Mead: I don’t think you’re ever going to be able to know whether it was cheaper one way or the other. But you’ve got to create that competitive environment to drive the price down. In order to do that, I think you have to partner on an awful lot of this. Somebody has to get the rights to go in and develop the project just to get through that first part.

Deggendorf: The biggest challenge is incenting folks to invest in creative problem solving. If you get into a just-turn-in-your-bid process, you’re going to get the solution that requires the least amount of investment on the front end. Transmission may not be the only solution that should be considered. In terms of an ultimate solution, how does storage fit in, how does dropping a generator at a critical site play into the solution? I’m concerned that these options may get stripped out of the valuation.
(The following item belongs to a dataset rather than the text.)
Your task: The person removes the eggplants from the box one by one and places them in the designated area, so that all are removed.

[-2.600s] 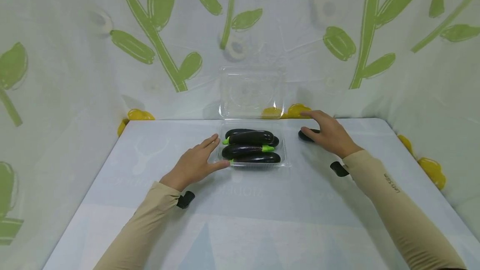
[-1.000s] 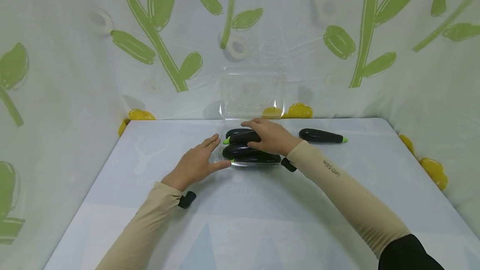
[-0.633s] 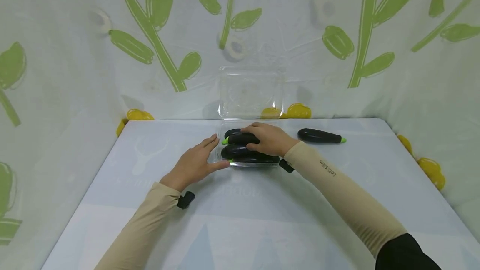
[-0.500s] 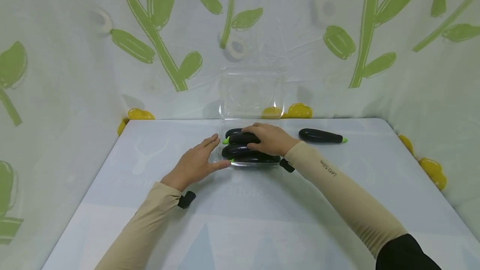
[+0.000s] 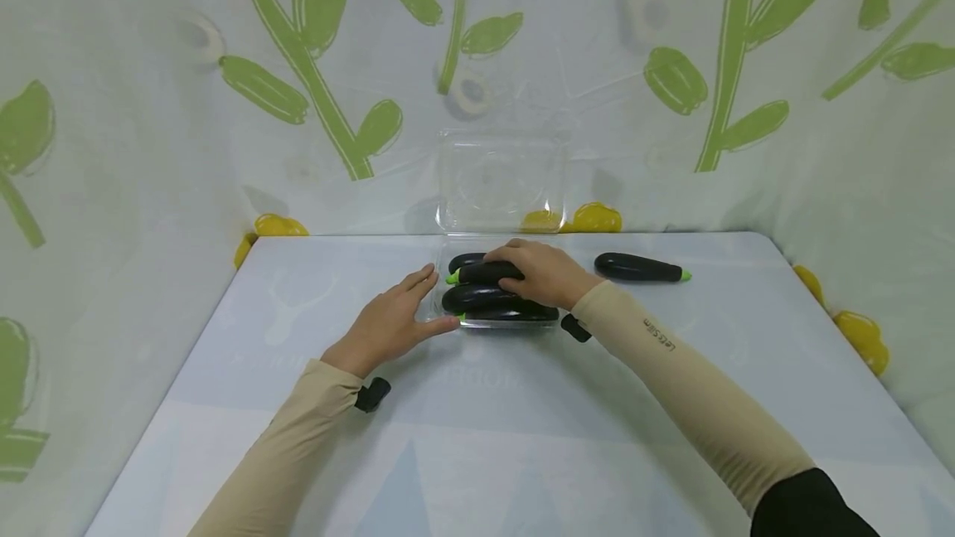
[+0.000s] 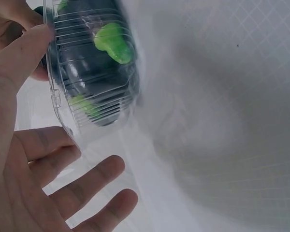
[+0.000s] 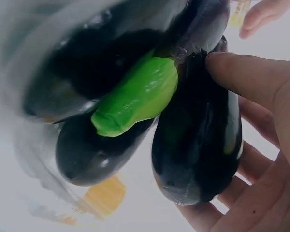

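In the head view, a clear plastic clamshell container [image 5: 515,324] holds several dark eggplants with green stem ends. My right hand [image 5: 548,272] reaches in from the right and grips the upper eggplant [image 5: 487,273], whose stem end points left. The right wrist view has the thumb on one side of this eggplant [image 7: 198,135], with fingers on its far side. My left hand [image 5: 382,328] is at the container's left side, fingers spread and fairly straight. Its thumb [image 6: 31,50] touches the rim in the left wrist view. My right hand covers the right ends of the eggplants.
The container's clear lid [image 5: 500,181] stands raised at the back, against the floral curtain [image 5: 582,48]. One loose eggplant [image 5: 637,268] lies on the white table [image 5: 477,454], right of the container. The table's back edge runs just behind both.
From beside the loose eggplant, my right hand has moved left into the container and gripped the upper eggplant, which shifts slightly right. My left hand stays in place.
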Available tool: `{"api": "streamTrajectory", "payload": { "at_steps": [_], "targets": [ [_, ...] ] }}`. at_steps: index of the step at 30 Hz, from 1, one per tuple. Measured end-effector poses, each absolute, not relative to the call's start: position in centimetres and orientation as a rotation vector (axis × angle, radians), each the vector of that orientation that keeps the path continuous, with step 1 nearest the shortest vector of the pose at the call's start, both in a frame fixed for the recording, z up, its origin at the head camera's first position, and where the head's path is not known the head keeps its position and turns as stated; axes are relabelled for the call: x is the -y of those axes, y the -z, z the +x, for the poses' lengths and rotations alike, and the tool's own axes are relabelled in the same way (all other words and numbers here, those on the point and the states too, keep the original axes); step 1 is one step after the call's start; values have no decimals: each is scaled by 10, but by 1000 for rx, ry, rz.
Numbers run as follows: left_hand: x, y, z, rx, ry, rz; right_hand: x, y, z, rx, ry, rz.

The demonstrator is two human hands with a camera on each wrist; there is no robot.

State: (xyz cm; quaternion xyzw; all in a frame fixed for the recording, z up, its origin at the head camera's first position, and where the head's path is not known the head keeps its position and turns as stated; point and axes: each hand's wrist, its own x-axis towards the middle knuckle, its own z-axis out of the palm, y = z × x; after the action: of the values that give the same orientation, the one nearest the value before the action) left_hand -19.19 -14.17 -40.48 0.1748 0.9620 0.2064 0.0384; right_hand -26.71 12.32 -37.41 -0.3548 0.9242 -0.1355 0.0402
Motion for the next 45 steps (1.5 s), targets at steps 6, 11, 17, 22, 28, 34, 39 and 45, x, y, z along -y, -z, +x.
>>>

T&D World: So there might be lower-cost solutions that we might not have investigated or even have the opportunity to explore?

Mead: A short-term lower-cost transmission solution might not even be the best solution for the long haul. Single circuits versus double circuits, for example. You do the minimum required to fix the problem, and then you’re back 10 years later. That’s not the way the system’s been built in the past. System planners have looked 30 and 40 years ahead. In a strictly competitive world, you might lose that capability.

Borkowski: We’re going to have competition, so transmission’s going to go to the low bidder that meets the requirements. Yet we have an incentive policy that gives you more favorable rate treatment than we get on our traditional state-regulated businesses. What happens with all of that in this Order 1000 competitive marketplace?

McCoy: That issue is not lost on the FERC and other policy makers. We’re really talking about bidding the capital structuring. When you look at where this might go long term, you don't really get so much into the fixed cost, or a fixed price on original cost. It’s who’s willing to take the revenue requirement that comes out of the capital structure. That’s a very slippery slope.